MOTHER EARTH NEWS COVER
Whenever you receive your copy or purchase the December issue of Mother Earth News magazine, you'll see my smiling John Henry on the front cover. Some of you may not know that I do a column in each issue titled "The Pitchfork Pulpit."
This year marks the 50 anniversary of the magazine, launched in 1969. I was 12 years old, but I can assure you the magazine was iconic around our house. In this issue I write about my memories and perceptions regarding MEN over these 50 years. You'll enjoy reading it, I hope.
In today's post, though, I want to share the deep satisfaction and honor that such prominence plays. As a teenager I literally devoured MEN; its content fired my imagination as I met, through its pages, the leaders and idea-fountains of the early back-to-the-land movement. I realize today what a privilege I had growing up in a household that valued practical information about self reliance, homesteading, garden season extension, alternative everything.
MEN was ahead of its time. The "O" word had been invented by J.I. Rodale, yes, but it certainly was not in common usage. If you said the word compost, people would crinkle up their noses and wonder what you were talking about. John Shuttleworth and his cohorts nestled in Black Mountain, North Carolina cranked out information that dared to question every orthodoxy of the day.

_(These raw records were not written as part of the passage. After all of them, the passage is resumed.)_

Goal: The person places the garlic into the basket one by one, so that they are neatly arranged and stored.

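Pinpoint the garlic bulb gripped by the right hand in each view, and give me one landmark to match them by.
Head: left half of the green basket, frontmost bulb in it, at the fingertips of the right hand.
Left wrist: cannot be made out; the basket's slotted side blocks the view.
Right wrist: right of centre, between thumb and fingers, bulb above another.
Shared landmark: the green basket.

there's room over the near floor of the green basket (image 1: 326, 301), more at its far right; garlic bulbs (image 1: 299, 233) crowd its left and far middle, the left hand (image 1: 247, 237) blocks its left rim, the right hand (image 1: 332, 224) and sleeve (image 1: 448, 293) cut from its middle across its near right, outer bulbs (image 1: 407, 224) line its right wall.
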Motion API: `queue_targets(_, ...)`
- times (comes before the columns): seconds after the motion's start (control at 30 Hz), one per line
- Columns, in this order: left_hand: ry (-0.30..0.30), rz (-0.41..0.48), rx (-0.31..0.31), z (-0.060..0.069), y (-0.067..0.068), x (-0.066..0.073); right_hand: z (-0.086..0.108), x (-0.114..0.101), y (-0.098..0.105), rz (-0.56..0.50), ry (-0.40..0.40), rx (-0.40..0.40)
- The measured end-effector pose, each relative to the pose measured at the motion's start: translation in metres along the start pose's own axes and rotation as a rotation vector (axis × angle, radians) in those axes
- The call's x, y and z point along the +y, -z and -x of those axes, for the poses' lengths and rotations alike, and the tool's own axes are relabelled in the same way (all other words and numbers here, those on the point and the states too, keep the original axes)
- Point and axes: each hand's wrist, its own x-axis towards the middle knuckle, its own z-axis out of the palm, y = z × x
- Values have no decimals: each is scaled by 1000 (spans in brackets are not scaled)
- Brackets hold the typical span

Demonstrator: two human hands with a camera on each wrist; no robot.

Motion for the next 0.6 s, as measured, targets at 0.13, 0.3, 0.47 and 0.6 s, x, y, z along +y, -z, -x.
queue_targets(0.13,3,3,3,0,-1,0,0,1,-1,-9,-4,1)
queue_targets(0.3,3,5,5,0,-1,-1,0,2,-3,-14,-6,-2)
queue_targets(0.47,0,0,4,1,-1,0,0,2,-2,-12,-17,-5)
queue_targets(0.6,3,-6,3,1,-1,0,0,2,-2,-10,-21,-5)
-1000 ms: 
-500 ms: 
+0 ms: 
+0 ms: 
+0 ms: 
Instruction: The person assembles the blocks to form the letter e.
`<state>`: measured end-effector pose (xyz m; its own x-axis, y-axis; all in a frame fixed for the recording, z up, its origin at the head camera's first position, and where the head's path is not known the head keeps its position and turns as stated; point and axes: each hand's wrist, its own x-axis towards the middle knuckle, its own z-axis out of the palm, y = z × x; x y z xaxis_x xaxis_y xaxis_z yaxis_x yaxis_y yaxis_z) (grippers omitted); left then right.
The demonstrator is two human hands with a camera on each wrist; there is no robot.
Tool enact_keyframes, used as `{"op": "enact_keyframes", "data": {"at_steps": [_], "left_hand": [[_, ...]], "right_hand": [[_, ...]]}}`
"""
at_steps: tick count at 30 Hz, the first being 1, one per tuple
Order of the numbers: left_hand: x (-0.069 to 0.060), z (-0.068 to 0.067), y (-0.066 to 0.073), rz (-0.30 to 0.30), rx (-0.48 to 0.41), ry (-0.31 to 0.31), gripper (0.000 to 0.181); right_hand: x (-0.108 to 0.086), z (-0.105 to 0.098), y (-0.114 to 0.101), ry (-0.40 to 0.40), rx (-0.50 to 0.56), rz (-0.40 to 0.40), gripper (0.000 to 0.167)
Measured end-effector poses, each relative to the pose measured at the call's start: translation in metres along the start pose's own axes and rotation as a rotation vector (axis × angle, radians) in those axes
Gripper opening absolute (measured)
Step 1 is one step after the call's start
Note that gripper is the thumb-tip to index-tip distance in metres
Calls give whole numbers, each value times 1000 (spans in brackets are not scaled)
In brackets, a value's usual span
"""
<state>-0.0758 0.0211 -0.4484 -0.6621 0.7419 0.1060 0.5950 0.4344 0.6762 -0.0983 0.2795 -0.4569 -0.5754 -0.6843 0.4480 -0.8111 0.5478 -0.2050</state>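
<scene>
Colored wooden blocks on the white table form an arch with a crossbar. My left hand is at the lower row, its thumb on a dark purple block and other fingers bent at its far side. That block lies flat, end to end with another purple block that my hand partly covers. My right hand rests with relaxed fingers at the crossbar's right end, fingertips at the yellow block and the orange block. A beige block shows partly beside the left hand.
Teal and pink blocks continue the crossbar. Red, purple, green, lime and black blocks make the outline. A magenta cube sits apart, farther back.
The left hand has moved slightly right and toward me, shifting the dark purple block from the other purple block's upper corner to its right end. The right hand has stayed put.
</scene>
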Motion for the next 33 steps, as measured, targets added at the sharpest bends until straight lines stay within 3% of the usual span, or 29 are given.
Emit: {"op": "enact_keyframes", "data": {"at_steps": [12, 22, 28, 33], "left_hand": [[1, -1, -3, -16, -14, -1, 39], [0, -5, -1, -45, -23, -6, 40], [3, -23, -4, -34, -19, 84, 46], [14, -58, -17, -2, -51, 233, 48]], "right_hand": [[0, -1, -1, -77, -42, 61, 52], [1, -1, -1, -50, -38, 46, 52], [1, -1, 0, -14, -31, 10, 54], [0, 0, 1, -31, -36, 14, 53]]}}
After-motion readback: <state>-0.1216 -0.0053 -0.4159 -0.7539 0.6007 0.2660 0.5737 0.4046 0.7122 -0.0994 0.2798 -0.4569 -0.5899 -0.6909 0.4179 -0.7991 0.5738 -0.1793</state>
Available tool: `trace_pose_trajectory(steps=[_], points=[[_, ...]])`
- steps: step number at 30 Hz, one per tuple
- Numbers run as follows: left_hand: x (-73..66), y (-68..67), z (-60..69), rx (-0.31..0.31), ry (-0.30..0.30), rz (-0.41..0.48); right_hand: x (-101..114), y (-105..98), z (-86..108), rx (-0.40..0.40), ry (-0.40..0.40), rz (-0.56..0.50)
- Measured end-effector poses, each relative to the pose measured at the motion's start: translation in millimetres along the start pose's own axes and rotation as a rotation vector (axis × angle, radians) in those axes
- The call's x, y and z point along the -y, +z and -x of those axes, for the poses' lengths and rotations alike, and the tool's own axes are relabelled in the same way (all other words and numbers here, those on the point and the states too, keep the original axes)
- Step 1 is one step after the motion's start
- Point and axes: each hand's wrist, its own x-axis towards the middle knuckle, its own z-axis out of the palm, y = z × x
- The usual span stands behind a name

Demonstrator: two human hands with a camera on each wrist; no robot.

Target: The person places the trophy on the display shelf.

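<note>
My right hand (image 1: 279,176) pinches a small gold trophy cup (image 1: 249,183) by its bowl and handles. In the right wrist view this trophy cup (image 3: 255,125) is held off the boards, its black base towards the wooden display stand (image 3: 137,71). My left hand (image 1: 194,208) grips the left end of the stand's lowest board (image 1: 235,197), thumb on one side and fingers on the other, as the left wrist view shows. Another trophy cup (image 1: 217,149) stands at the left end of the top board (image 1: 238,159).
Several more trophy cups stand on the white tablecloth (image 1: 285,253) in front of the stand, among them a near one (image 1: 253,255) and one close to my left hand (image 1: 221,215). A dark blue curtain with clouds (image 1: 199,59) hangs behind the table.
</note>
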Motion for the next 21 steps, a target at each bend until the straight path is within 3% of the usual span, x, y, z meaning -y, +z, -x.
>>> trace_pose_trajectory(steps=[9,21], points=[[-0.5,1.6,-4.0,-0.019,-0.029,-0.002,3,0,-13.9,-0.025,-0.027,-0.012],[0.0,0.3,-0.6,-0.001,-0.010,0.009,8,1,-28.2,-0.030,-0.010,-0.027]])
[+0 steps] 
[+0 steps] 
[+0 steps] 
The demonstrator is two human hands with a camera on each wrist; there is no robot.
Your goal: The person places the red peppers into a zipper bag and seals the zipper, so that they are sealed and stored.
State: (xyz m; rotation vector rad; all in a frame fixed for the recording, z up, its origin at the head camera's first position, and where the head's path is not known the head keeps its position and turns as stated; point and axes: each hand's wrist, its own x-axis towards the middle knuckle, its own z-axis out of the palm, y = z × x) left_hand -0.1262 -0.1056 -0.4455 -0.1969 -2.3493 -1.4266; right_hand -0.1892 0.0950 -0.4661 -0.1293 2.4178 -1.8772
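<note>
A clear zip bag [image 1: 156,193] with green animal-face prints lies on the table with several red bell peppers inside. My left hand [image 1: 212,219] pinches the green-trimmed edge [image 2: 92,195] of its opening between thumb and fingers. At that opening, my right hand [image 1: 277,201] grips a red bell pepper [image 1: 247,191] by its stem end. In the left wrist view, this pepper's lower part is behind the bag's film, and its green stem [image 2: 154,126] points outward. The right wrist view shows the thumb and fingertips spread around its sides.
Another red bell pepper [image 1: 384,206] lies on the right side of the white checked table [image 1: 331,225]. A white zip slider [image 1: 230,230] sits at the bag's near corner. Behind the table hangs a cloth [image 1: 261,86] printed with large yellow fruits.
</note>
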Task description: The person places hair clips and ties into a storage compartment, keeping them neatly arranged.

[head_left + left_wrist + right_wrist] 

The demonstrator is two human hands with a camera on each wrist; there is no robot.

As a teenager, growing up on this verbal diet gave me a foundation of alternative thinking and the courage to question every orthodoxy. The formative stuff our young people see and read, the material we expose them to, the conversations we launch in those early years truly do set them up for lifetime direction. I don't think, at that time, I ever imagined that one day I would be on the cover of the magazine. That's pretty heady stuff. But if your child, today, said "some day I want to be on the cover of Mother Earth News," would you be proud?
The fact that our family had no TV so I spent entertainment time pouring over plans for hoop houses, cheap structures, gardening techniques and landscape stewardship fed my information tank and imagination capacity. Parents routinely ask me what they can do to get their children to accept the kinds of beliefs people like me espouse. Beliefs that what we eat really matters. That every solution doesn't have to come from the government. That our activity should create more natural resource commons in our landscape and community. That veganism destroys the brain and Walt Disney plagued us with Bambi that morphed into my cat is your cow is my uncle is a chicken.
How do we inculcate true personal responsibility, can-do-ism and thoughtfulness in the next generation? Not from playing Angry Birds and Candy Crush all day, I can tell you that. Or watching sit-coms and feasting on People magazine and celebrity culture. Not by being outrageous in dress or actions.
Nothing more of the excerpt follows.